- [Required work]: What you return must match, exactly, the lines running from the one containing "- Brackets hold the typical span" to the end of the data, both included, and must contain no pictures.

----------

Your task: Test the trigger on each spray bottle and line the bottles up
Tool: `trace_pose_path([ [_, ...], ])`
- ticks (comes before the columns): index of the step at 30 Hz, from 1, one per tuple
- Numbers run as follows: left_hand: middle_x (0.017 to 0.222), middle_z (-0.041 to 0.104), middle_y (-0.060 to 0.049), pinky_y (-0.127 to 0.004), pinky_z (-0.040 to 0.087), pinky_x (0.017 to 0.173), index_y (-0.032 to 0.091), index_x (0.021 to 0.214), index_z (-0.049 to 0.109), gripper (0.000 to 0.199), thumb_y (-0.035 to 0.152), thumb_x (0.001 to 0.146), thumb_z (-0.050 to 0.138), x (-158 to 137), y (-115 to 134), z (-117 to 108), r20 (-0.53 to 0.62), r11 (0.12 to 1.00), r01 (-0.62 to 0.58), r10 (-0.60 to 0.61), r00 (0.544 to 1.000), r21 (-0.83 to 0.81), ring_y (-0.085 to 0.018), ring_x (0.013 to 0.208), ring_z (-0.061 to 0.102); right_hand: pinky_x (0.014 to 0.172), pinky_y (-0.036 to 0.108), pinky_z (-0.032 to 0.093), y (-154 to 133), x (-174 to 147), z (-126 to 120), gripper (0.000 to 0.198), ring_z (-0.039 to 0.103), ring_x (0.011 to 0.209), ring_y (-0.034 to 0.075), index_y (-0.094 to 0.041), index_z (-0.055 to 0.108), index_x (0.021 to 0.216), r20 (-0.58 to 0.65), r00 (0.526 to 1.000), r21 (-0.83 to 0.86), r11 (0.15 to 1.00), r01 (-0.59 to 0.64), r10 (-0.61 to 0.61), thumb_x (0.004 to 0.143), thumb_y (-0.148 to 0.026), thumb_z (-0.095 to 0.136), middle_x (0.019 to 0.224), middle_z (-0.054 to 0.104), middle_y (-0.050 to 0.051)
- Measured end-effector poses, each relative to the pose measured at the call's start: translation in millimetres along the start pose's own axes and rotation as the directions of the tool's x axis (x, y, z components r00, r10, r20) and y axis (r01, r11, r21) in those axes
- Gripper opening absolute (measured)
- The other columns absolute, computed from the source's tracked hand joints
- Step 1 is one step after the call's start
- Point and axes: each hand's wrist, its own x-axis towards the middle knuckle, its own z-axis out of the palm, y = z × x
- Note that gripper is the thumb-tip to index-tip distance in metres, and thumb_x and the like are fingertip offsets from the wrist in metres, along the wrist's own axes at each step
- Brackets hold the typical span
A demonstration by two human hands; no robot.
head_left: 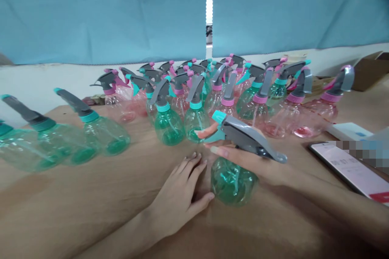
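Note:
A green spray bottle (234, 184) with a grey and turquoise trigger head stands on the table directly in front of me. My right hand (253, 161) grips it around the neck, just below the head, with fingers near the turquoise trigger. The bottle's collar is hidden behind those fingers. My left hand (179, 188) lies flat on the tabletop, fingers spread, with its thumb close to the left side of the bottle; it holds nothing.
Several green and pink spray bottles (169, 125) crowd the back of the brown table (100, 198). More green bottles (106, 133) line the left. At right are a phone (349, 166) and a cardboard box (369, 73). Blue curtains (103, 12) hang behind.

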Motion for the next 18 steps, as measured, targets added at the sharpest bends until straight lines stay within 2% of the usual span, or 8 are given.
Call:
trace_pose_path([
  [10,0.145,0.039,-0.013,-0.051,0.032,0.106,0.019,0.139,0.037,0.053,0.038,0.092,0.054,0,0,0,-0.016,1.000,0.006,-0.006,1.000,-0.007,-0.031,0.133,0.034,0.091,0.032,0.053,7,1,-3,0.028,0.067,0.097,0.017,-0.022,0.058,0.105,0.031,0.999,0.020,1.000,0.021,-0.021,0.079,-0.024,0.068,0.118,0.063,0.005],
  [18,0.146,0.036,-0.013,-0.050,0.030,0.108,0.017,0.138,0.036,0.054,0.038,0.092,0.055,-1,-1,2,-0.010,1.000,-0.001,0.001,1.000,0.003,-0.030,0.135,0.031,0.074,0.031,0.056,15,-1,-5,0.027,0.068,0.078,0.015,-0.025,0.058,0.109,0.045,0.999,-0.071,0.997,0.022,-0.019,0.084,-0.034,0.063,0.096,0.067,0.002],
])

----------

- [Response]:
- Brackets hold the typical span
A demonstration by two human hands; no robot.
head_left: 
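Note:
A green spray bottle (234, 184) with a grey and turquoise trigger head stands on the table directly in front of me. My right hand (253, 161) grips it around the neck, just below the head, with fingers near the turquoise trigger. The bottle's collar is hidden behind those fingers. My left hand (179, 188) lies flat on the tabletop, fingers spread, with its thumb close to the left side of the bottle; it holds nothing.
Several green and pink spray bottles (169, 125) crowd the back of the brown table (100, 198). More green bottles (106, 133) line the left. At right are a phone (349, 166) and a cardboard box (369, 73). Blue curtains (103, 12) hang behind.
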
Motion for the next 18 steps, as measured, targets added at the sharpest bends until straight lines stay within 2% of the usual span, or 8 are given.
Call:
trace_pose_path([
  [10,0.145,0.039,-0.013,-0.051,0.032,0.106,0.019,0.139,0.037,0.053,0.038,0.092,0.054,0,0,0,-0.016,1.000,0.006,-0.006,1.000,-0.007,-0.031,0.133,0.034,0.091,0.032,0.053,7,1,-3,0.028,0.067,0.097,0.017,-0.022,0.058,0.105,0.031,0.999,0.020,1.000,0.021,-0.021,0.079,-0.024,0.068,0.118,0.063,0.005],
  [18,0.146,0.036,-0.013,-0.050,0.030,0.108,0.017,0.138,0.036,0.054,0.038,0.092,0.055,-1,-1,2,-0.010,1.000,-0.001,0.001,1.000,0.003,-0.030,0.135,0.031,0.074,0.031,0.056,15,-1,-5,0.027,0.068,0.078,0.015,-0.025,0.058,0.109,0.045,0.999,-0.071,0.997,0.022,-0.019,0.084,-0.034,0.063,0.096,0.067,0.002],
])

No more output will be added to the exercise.